Deniz Kıyısında Koşan Ala Köpek | Cengiz Aytmatov


Deniz Kıyısında Koşan Ala Köpek, Cengiz Aytmatov’un mitoloji ile gündelik hayatı bir araya getirdiği ve insanlığın en büyük erdemlerinden olan metanet ve fedakârlığın trajik hayatlarımızda ne kadar büyük bir öneme sahip olduğunu eşsiz bir üslupla anlattığı hikâyesidir. Okuyucuyu hüzünlendiren ve tesiri altına alan bu hikâye, Aytmatov’un diğer hikâyelerinden farklı olarak bir bozkırda değil, denizin tam ortasında geçer. Bir yaratılış efsanesi ile başlayan hikâyede bir babanın, evladı için hayatından vazgeçişinden bahsedilir. Hatta yalnızca bir babanın değil, küçük bir çocuk olan Kirisk’in yaşaması için üç adamın ölüme gidişi âdeta yüreğinize işlenerek anlatılır. “Koca bir denizin ortasında susuzluktan ölüp gitmek korkunç bir şeydi. Eskiden övündüğü nesi varsa hepsi yok olup gitmişti ve ölüm hiç de uzak değildi artık. Ama göğsündeki yüreği yine gençlik yıllarındaki arzularla, tutkuyla çarpıyor, gönlü kocamıyordu. Ne büyük bir felaketti gönlün hiç yaşlanmaması! Çünkü, gönül yaşlanmayınca, düşleri, düşünceleri de değişmiyordu. Ve insan ancak rüyada, düşüncelerde hür ve ölümsüzdü…”

Vladimir Sangi’ye

NemlI, çok soğuk ve koyu lacivert gecede, Ohotsk denizinin bütün kıyıları boyunca, karayı denizden ayıran bütün cephelerde, iki doğa gücünün yüzyıllardan beri süregelen amansız savaşı vardı: Kara, denizin saldırılarına karşı koyuyor, deniz ise bıkıp usanmadan saldırıyor, karayı hırpalıyordu. Gecenin karanlığında, denizin gürleyen dalgaları saldırıya geçiyor, kayalara çarparak çatlıyor, kaya kadar sağlam olan toprak ise, inim inim inleyerek denizin bu saldırılarını püskürtüyordu.

Gündüzler gündüz, geceler gece olalı beri, tâ yaradılıştan beri, bu iki doğa gücü savaş halindeydiler. Denizle kara var oldukça, bu savaş, gündüzler boyu, geceler boyu, sonsuza kadar sürüp gidecektir. Bütün gündüzler, bütün geceler boyu… Bir gece daha geçmişti. Denize açılmalarının öncesindeki gece.. hiç uyumadığı gece… Hayatında ilk kez, evet ilk kez, uykusuzluğu tatmış, ne olduğunu anlamıştı. Denize açılacağı günün gelmesini öyle büyük bir sabırsızlıkla bekliyordu ki! Fok postunun üzerine uzanıp yatmış, dalgaların vuruşuyla, karaların zar-zor duyulan iniltisini, denizin koyda öfkeyle gürlemesini dinliyordu.. geceyi dinliyor ve uyumuyordu.

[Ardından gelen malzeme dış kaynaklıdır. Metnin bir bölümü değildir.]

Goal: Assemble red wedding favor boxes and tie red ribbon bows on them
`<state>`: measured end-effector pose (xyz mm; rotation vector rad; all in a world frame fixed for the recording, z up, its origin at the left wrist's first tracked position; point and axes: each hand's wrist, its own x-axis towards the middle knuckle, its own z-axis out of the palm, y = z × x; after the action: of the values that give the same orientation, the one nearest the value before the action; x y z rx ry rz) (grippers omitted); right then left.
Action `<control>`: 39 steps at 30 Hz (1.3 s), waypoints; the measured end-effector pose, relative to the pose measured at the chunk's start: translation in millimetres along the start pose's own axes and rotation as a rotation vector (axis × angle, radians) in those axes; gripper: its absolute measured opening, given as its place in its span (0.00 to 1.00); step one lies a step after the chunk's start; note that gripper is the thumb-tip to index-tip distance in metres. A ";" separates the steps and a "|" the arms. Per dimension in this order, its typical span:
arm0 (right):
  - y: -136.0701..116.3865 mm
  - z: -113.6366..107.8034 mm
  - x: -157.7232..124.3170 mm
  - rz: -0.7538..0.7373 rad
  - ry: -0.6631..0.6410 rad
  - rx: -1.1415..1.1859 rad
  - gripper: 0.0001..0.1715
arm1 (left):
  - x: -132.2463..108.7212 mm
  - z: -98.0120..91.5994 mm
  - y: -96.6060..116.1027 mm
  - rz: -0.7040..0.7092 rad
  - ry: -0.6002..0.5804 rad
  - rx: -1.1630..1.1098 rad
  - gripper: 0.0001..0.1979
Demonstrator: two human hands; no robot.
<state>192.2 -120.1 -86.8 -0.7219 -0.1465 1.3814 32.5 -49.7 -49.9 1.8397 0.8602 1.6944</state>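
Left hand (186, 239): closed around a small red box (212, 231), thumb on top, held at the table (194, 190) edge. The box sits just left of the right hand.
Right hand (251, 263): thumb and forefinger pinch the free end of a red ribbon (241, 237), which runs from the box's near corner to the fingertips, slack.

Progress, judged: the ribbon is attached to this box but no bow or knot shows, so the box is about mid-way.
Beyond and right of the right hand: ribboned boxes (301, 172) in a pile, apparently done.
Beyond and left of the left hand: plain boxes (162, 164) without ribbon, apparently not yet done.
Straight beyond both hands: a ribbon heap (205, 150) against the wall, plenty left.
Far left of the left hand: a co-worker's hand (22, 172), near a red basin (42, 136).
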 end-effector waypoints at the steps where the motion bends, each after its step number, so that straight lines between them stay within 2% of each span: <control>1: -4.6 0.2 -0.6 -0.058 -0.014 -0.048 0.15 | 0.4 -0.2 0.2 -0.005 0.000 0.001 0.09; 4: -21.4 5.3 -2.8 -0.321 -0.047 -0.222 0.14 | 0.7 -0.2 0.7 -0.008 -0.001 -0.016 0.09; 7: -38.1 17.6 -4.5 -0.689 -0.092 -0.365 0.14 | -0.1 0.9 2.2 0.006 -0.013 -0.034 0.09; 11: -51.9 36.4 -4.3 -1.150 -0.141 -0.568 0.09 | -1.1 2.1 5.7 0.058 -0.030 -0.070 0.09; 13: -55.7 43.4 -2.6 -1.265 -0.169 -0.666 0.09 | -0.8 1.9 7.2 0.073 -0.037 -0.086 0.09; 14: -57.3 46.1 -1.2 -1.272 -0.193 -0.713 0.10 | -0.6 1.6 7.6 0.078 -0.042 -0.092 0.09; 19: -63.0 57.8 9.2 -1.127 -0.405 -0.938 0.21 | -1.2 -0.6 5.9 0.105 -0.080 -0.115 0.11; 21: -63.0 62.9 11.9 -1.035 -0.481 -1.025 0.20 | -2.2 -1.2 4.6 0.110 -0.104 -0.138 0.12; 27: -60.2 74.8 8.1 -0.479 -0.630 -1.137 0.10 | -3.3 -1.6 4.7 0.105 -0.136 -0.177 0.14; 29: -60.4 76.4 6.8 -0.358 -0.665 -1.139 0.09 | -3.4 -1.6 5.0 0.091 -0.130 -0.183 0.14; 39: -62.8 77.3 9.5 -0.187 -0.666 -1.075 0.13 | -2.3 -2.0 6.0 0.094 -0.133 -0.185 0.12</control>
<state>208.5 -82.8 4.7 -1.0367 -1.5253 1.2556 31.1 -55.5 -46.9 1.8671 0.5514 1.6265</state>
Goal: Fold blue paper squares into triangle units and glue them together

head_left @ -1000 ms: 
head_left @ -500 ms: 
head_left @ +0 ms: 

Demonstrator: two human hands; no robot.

Oysa, bir zamanlar bambaşkaydı günler. Şimdi o günlerin nasıl olduğunu söylemek çok zor. Kimse bir şey bilmiyor. Hatta, Lura adındaki dişi ördek olmasaydı, dünyanın bambaşka olacağını kimse aklına bile getirmiyor: O ördek olmasaydı, kara ile deniz birbirlerine karşı, birbirlerine düşman olmayacaktı. Çünkü tâ başlangıçta, başlangıçların başında, doğada kara diye bir şey yoktu, bir evlek toprak bile yoktu. Her yer sularla kaplıydı. Su, su.. her taraf su! Dünya kendi ekseninde dönerken su kendiliğinden ortaya çıkmıştı: Dipsiz derinliklerden, karanlık uçurumlardan… Dalgalar birbiri ardınca uçsuz bucaksız evreni kuşatmış, dört bucağı kaplamıştı. Dalgaların çıkıp geldiği bir yer olmadığı gibi, gidip yoğalacağı bir yer de yoktu. Ve dişi ördek Lura, hani şu herkesin bildiği, bugün bile başımızın üzerinden gaglayarak sürüler hâlinde uçan yassı gagalı ördek, yapayalnız, uçup duruyordu havada. Yumurtasını bırakacağı bir kara parçası arıyor, ama bulamıyordu. Sudan başka bir şey yoktu evrende. Yuva yapabileceği ne bir kamış, ne ufacık bir saz vardı.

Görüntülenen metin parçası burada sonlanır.